En effet, chez Pierre Dhainaut, comme chez tout authentique poète, ainsi que je l’écrivais à propos de Gille Lades, il n’est qu’un chemin, celui du mot germé dans la fournaise du poème. Un germe étrange qui le sauve. Car sa poésie est expérience où la parole se risque vers ce qu’elle ignore de ce qui se tient devant et qui la tire toujours plus avant. Elle est, pour ce qui le concerne, une mise en rapport avec l’inconnu, avec ce qui disparaît dans son apparaître, avec l’instant quand il est ce qui coupe. Instant qui est également ce qui, comme l’aube est déchirure qui renouvelle, prise et déprise. Instant de grâce qui cherche à s’emparer du vif, dont il faut conserver la trace de l’imprévisible surgissement, puisqu’il s’agit d’abord de défricher un peu d’espace et de temps pour qu’y lève le chant : Sonorités / qui se fécondent / que si l’on tient compte / des intervalles. Que lève D’une lettre à l’autre / ce battement d’ailes / comme un tracé / d’électrocardiogramme. Qu’il faut aussi Ouvrir / les poings, la porte / l’espace / ouvrir la nuit.

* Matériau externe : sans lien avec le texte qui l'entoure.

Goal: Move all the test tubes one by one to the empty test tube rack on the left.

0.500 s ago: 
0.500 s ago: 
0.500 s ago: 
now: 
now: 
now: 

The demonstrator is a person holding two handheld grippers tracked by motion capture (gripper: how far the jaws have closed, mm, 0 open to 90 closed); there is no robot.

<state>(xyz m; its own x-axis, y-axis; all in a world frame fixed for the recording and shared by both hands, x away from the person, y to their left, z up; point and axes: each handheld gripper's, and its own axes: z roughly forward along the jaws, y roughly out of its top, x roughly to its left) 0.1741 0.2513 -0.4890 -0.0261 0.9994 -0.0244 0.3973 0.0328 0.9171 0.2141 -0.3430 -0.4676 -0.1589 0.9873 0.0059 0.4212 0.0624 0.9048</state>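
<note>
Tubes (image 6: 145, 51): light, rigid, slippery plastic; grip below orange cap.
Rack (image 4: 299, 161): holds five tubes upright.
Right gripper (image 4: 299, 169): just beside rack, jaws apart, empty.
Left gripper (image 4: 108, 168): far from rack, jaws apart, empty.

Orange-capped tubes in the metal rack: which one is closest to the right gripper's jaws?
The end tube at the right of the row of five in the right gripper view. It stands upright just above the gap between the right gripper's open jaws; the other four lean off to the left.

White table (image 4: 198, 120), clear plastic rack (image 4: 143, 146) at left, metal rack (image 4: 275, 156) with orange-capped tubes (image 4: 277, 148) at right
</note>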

Pour Pierre Dhainaut, et ce recueil, une fois encore nous le démontre, le travail d’écriture est travail d’une force qui vient d’ailleurs, d’avant le poème et que le poème ne parviendra pas à limiter. Cette force, attentive à la beauté du monde et à la présence des êtres, est ce qui le sauve des lieux que nous qualifiions plus haut de lieux de peine et d’angoisse. Nous sauve aussi, qui le lisons. Parce que la musique que nous offre la voix du poète n’est pas différente du bruissement des vents sous une porte ou parmi les roseaux, du roulement des lames, les cris de détresse en font partie, et les confidences de l’amour au creux d’une épaule. Voix qui n’est destinée qu’à poser sur nos lèvres un souffle s’irriguant de lui-même.
Un souffle qui nous ouvre les portes de l’énigmatique réalité en ne prenant appui que sur les simples mots qui cherchent à la désigner, murmure, alouette, anémone, aulnes, peupliers, platanes, car « ce qui est écrit, nous dit Isabelle Lévesque, déborde de ce qui est dit : le poème détient ce pouvoir dont il n’abuse pas. La leçon n’est pas attendue, elle touche la surprise du regard qui s’attarde autrement sur un nom » **.
Aussi n’attendons pas de Pierre Dhainaut qu’il nous délivre, dans ses poèmes, quelque secret qu’il sait ne pas pouvoir être dévoilé puisque, écrit-il, Si tu as la clé, tu n’ouvriras rien. Ses interrogations, anxieuses quelquefois, ne sont là que pour maintenir nos regards sous ce pouvoir d’étonnement que seuls les mots de la poésie peuvent maintenir en éveil. Et c’est pourquoi il nous prévient : N’attendons de réponse qu’après avoir oublié la question. Car la réponse du poème est absence de toute réponse, et vaine la recherche de quelque « inconnu » que les mots pourraient débusquer. L’inconnu, nous dit le poète, ne se trouve pas loin d’ici, hors d’ici, il n’a aucun besoin de mots qui ne figurent pas dans les répertoires. Il lui suffit, écrit-il encore, que vibre le nom « branche », je l’écoute, je vois une branche, bientôt je verrai un visage.